- [WHAT IS NEEDED] Only the lines from the beginning of the data below through the line containing "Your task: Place" belong in the response, each copied exactly.
─── PROVIDED RECORDS ───
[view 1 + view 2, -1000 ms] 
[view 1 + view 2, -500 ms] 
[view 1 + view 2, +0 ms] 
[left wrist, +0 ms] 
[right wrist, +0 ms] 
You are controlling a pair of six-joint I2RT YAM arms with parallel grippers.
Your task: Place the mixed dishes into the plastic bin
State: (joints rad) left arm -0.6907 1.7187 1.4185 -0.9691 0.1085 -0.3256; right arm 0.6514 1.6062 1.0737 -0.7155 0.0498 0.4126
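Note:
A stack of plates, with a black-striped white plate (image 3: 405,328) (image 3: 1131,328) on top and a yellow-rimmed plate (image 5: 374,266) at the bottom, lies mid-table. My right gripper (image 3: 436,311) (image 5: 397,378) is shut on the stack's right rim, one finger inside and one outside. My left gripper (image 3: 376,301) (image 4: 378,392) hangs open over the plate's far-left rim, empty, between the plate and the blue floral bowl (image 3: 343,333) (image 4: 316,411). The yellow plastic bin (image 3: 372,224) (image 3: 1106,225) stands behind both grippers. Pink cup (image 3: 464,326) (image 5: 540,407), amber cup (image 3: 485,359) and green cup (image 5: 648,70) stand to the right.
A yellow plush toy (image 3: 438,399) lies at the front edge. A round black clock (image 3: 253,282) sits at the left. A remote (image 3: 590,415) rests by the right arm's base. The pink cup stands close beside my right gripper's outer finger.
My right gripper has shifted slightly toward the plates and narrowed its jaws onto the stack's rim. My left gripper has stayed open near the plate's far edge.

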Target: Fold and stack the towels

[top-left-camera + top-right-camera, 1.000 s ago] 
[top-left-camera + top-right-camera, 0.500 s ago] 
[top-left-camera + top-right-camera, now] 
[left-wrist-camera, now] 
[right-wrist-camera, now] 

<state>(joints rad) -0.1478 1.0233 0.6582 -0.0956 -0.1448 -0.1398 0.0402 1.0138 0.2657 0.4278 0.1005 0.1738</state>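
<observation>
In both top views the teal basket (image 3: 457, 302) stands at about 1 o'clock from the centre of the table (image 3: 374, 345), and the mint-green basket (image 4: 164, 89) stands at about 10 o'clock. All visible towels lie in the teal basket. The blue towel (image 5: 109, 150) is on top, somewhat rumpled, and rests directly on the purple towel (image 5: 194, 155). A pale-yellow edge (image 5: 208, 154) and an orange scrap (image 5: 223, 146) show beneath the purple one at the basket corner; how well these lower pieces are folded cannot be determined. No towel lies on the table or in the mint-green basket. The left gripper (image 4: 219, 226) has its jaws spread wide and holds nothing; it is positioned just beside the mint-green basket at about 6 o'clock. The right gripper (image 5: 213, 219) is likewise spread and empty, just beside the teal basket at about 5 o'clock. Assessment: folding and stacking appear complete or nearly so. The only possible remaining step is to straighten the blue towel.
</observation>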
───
- [YOUR SOLUTION]
[view 1 + view 2, -1000 ms] 
[view 1 + view 2, -500 ms] 
[view 1 + view 2, +0 ms] 
[left wrist, +0 ms] 
[right wrist, +0 ms] 
You are controlling a pair of six-joint I2RT YAM arms with parallel grippers.
Your task: Place the mixed dishes into the plastic bin

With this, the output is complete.